== Listed records ==
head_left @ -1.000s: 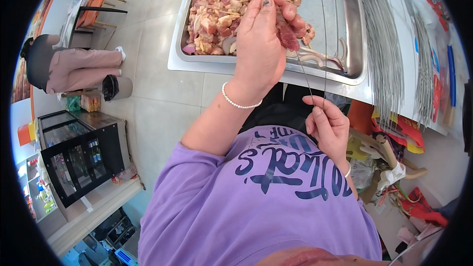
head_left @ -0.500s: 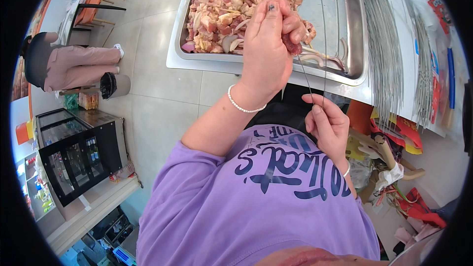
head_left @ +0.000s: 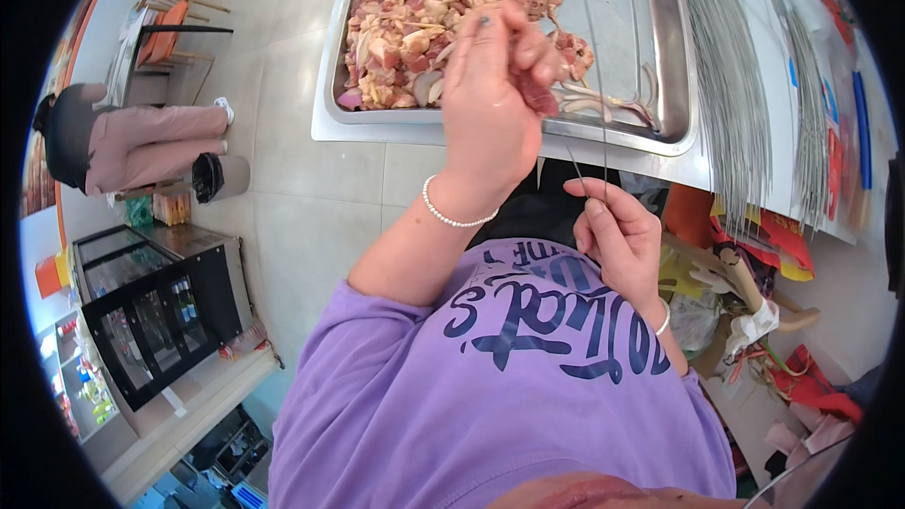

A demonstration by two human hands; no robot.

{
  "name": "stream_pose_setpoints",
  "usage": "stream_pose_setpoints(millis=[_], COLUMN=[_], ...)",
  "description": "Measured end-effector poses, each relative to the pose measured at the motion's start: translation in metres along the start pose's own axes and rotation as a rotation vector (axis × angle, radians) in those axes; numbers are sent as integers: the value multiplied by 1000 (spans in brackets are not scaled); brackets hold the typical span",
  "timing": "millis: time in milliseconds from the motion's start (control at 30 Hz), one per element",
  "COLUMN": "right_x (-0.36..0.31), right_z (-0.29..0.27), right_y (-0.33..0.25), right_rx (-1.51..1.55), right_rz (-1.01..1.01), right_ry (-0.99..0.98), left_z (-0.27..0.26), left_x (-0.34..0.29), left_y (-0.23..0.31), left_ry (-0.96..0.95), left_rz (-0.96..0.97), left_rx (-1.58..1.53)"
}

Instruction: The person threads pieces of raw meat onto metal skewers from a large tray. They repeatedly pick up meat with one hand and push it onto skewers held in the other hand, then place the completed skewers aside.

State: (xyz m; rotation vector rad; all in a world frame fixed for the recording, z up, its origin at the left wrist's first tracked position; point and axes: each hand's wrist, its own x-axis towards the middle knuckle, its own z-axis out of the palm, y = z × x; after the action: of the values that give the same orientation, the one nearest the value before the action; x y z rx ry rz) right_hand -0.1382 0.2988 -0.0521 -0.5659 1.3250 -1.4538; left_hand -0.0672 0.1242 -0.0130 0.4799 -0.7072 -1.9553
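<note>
A wide steel tray is the landmark here, its near rim running across the upper half of the view. Most of it is filled with a heap of cut meat, pale pink and cream chunks with slivers of onion, piled toward the tray's left and far side; the right part of the tray floor is bare metal with a few stray purple onion strips. To the right of the tray lies a thick bundle of thin metal skewers, side by side on the counter.

Over the tray's near rim the left hand is raised, fingers curled and pinched shut on a small dark-red piece of meat, which sits at the fingertips just above the tray's edge. A bead bracelet circles that wrist.

Below the tray's rim, close to the purple shirt, the right hand is closed around the lower end of a single skewer, a fine grey wire standing nearly upright, its shaft passing just right of the held piece and reaching up over the tray.
</note>
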Motion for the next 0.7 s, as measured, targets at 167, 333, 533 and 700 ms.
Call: stream_pose_setpoints(millis=[167,333,533,700], right_x=[1,1,2,-1], right_z=[1,1,2,-2], right_y=[5,5,4,8], right_rx=[-7,-5,7,17], right_rz=[-20,-27,15,-23], right_ry=[-17,-5,-21,-16], left_z=[-9,2,-4,1], left_x=[1,-5,-10,-12], left_y=[4,2,-6,-5], left_ry=[42,56,-60,-152], left_rz=[-3,17,1,99], left_rx=[-19,64,71,64])
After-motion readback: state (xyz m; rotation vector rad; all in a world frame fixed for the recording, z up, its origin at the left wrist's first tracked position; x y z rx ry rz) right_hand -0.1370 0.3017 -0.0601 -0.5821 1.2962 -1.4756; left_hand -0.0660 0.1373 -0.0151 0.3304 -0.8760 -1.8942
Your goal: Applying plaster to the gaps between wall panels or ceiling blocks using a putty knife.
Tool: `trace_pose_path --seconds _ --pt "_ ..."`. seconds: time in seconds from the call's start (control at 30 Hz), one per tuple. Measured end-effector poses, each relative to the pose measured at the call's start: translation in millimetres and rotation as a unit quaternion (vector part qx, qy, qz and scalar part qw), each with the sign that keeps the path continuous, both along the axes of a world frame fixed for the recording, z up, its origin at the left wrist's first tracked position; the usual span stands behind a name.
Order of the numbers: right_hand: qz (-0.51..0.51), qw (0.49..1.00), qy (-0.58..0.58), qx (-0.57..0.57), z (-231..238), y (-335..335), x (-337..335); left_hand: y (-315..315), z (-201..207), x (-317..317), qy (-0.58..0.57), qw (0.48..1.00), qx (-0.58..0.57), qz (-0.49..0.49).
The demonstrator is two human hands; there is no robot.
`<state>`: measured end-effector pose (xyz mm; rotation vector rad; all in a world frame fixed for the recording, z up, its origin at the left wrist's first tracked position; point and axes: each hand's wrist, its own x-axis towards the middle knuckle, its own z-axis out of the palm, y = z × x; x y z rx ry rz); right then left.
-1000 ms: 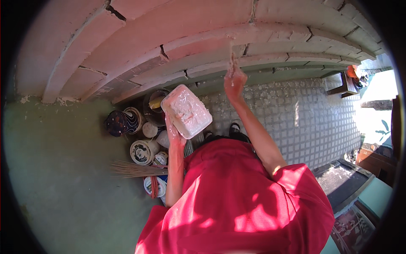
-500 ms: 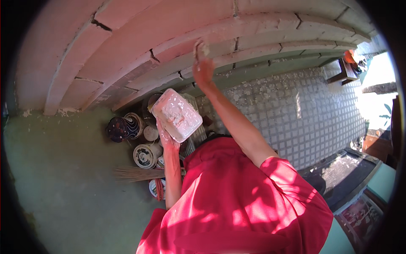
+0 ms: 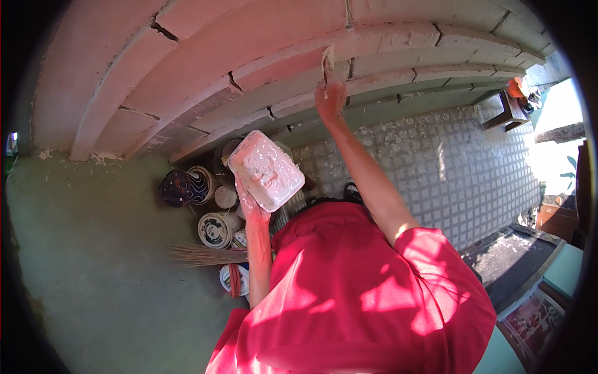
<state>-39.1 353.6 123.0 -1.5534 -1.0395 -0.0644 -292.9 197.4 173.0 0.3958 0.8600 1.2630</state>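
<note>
My left hand (image 3: pixel 250 202) supports a rectangular plastic tub (image 3: pixel 288 193) of thick, pale pink paint from beneath and along its side; most of the fingers are hidden under it. The tub is tilted, so its smeared inside shows. Stretched out ahead, my right hand (image 3: pixel 331 100) is closed round a narrow, paint-smeared paintbrush (image 3: pixel 328 62), its head pointing away from me against the ridged wall (image 3: pixel 286 71). Pink covers much of this wall, with dark cracks at the joints of its ledges.
Left of the tub stand a dark patterned bucket (image 3: pixel 200 185), a lidded pail (image 3: pixel 215 230) and a twig broom (image 3: pixel 208 254). Patterned tiles (image 3: pixel 430 168) cover the floor to the right. A wooden bench (image 3: pixel 511 112) stands at the far right, a dark-topped table (image 3: pixel 514 258) nearer me.
My right hand has moved to the right along the wall with the paintbrush. My left hand and the tub have shifted slightly right in the picture.
</note>
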Motion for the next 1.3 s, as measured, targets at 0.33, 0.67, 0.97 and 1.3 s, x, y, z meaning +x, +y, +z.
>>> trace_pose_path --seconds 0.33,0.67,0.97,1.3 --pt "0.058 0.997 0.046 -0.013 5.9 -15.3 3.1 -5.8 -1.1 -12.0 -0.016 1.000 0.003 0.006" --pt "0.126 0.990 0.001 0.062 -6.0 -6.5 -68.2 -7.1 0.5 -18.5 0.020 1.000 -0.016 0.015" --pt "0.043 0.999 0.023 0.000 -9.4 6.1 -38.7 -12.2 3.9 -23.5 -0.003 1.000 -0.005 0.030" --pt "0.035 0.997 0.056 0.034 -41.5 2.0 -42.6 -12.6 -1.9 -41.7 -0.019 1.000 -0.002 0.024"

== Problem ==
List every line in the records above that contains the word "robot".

== Output for this task ==
A demonstration by two human hands; no robot.
The demonstrator is two human hands; there is no robot.

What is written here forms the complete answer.